→ **PROBLEM REQUIREMENTS**:
The count of lines below that include the string "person" is the whole answer.
*** DATA RECORDS ***
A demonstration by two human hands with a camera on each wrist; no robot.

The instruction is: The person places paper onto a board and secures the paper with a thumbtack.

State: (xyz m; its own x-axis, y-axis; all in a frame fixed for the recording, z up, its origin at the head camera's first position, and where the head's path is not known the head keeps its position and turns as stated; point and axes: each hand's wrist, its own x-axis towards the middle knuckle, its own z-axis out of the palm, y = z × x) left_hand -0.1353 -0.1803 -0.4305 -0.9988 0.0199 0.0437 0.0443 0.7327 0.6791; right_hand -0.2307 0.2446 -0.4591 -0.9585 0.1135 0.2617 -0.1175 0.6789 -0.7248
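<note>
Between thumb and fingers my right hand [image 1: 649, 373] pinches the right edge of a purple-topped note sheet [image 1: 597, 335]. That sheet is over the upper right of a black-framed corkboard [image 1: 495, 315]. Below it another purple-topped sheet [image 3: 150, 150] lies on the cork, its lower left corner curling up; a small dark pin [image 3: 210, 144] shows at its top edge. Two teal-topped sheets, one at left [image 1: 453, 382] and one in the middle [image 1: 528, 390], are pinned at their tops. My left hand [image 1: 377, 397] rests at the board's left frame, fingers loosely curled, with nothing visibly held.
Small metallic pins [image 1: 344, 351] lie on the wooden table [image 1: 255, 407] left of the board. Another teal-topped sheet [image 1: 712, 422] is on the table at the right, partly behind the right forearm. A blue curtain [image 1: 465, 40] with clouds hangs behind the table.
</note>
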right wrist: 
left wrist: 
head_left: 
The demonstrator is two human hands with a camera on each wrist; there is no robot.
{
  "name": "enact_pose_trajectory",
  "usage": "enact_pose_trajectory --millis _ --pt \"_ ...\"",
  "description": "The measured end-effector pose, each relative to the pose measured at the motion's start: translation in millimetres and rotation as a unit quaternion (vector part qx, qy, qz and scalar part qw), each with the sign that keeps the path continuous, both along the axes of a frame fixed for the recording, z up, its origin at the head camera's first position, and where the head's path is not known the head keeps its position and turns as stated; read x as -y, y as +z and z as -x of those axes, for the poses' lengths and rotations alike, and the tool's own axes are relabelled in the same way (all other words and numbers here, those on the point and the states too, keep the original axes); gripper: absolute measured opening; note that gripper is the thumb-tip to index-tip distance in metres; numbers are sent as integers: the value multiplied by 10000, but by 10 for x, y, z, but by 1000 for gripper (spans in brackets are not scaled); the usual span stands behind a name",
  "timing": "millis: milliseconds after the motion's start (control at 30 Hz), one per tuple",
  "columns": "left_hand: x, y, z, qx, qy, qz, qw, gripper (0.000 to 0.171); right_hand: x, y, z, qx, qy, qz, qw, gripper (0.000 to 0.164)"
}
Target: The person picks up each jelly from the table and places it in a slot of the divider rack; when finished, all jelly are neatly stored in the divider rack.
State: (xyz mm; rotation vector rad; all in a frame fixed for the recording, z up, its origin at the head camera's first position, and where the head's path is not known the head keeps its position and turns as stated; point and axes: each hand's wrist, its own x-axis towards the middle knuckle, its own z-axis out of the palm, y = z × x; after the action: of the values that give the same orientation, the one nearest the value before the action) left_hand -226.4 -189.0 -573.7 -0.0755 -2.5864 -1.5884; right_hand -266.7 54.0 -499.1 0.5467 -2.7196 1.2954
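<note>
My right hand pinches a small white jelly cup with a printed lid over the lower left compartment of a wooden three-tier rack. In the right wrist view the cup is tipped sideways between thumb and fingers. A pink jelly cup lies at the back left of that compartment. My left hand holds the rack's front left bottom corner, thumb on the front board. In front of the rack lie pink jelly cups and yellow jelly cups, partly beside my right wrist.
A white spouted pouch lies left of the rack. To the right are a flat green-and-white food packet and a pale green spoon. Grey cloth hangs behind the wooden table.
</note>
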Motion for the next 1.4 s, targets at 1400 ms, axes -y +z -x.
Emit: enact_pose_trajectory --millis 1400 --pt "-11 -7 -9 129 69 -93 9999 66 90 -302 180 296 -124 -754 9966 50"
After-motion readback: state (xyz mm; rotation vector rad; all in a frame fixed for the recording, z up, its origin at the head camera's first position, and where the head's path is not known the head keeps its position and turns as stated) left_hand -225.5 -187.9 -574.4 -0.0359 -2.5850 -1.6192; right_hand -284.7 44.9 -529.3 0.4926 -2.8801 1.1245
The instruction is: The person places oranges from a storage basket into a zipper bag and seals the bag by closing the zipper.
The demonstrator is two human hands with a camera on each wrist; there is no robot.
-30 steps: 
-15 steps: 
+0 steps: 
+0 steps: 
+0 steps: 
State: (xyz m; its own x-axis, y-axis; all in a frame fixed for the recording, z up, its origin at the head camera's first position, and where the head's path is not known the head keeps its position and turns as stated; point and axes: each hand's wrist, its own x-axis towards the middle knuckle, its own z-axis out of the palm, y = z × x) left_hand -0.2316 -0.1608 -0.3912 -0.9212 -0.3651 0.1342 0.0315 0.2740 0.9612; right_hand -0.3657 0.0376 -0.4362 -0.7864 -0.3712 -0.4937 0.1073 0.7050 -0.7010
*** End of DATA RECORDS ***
→ **SOLVED EXERCISE**:
3